:: Prompt ::
Print, exactly as they appear in the listing below, the lines from the line with "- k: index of" to the line with "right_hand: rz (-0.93", with both end lines kept.

-*-*-

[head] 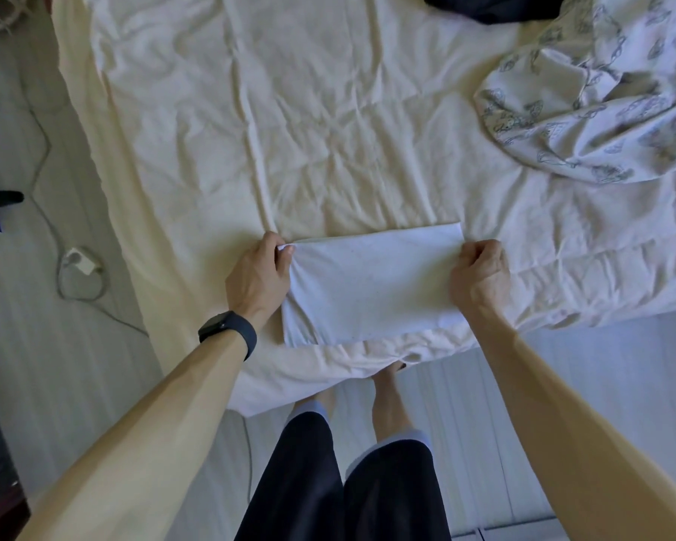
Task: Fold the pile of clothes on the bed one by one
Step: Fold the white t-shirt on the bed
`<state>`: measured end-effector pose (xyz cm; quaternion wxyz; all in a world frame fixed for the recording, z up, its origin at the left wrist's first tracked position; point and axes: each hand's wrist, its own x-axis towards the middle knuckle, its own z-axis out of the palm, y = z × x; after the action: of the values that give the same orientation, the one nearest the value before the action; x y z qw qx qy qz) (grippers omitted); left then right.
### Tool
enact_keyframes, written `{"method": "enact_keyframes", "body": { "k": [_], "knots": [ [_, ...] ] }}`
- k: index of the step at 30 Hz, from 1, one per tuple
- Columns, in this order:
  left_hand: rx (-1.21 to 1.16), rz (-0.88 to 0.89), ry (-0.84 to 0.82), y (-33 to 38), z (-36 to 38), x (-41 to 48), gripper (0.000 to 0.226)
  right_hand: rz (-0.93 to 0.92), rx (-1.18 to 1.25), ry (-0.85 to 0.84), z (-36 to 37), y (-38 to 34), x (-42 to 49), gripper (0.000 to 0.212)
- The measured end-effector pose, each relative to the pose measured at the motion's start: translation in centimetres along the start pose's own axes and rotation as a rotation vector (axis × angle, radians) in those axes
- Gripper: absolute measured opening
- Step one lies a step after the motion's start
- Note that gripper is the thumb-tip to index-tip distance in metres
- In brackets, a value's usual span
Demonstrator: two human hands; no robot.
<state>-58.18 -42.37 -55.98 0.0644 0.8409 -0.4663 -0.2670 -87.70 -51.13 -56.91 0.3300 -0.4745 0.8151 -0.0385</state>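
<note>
The folded white cloth [367, 283] lies flat between the two hands, a neat rectangle at the near edge of the bed [328, 130], right in front of the person standing there. The left hand [258, 275] pinches the cloth's far left corner, with a bit of fabric bunched between thumb and fingers. The right hand [481, 275] is curled down over the cloth's right edge with its knuckles up, and it appears to grip that edge, though the fingertips are tucked out of sight. A dark smartwatch [229, 331] sits on the left wrist. Beyond both hands the cream bedsheet spreads out wrinkled and creased, and nothing lies between the hands and the cloth. Well beyond the right hand and off to its right, a crumpled heap of white leaf-printed fabric [590, 103] sits on the bed, and farther still a dark garment [496, 5] is cut off by the top of the view. Neither touches the folded cloth. Out past the left hand, down on the pale floor [36, 345] beside the bed, a white charger [81, 261] lies among loops of thin cable. Below the hands, the person's legs in dark shorts [348, 482] and bare feet stand close against the sheet that hangs over the bed's edge.
</note>
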Motion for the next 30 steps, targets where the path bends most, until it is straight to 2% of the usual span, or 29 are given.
{"method": "enact_keyframes", "body": {
  "k": [2,4,6,8,11,15,17,20,23,25,27,30],
  "knots": [
    [0.105,0.099,0.087,0.2,0.3,-0.4,0.028,-0.063,0.047,0.082,0.2,-0.2,-0.9,0.026],
    [0.219,0.299,0.218,0.6,1.2,-1.6,0.039,-0.221,0.000,0.213,0.4,-0.1,-2.9,0.030],
    [0.204,0.523,0.191,1.4,2.9,-3.2,0.053,-0.402,-0.118,0.276,1.0,0.0,-5.5,0.037],
    [0.220,0.634,0.074,2.1,5.1,-4.9,0.065,-0.560,-0.263,0.190,2.5,0.5,-7.3,0.047],
    [0.334,0.640,0.033,1.9,7.9,-5.5,0.074,-0.606,-0.456,-0.050,4.2,1.6,-6.6,0.058],
    [0.406,0.619,0.004,-1.0,9.0,-3.6,0.075,-0.621,-0.555,-0.086,5.3,3.4,-2.9,0.069],
    [0.452,0.532,0.006,-2.2,8.9,-3.5,0.073,-0.614,-0.542,-0.079,5.7,3.7,-2.6,0.070],
    [0.395,0.220,0.060,-2.4,6.8,-4.3,0.069,-0.448,-0.441,-0.038,5.1,3.6,-3.3,0.069],
    [0.078,0.010,0.175,-1.8,4.4,-6.9,0.067,-0.184,-0.264,0.083,2.6,3.9,-4.9,0.076],
    [-0.219,-0.187,0.152,-0.8,3.1,-9.0,0.056,-0.030,-0.098,0.102,1.1,5.0,-6.5,0.079],
    [-0.485,-0.459,0.055,0.6,2.5,-10.5,0.033,0.182,0.157,0.046,0.1,6.0,-7.8,0.068],
    [-0.615,-0.693,-0.066,2.0,2.8,-11.8,0.030,0.534,0.619,-0.201,-0.7,6.1,-8.7,0.036]
  ]
}}
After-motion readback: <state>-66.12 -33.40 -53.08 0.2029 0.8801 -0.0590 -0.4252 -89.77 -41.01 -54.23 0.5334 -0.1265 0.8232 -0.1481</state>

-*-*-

:: Expected output ::
- k: index of the step at 30 Hz, from 1, one per tuple
- Columns, in this order:
  left_hand: rx (-1.21 to 1.16), rz (-0.88 to 0.89), ry (-0.84 to 0.82), y (-33 to 38), z (-36 to 38), x (-41 to 48), gripper (0.000 to 0.226)
  right_hand: rz (-0.93 to 0.92), rx (-1.18 to 1.25), ry (-0.85 to 0.84), z (-36 to 37), y (-38 to 34), x (-42 to 49), gripper (0.000 to 0.212)

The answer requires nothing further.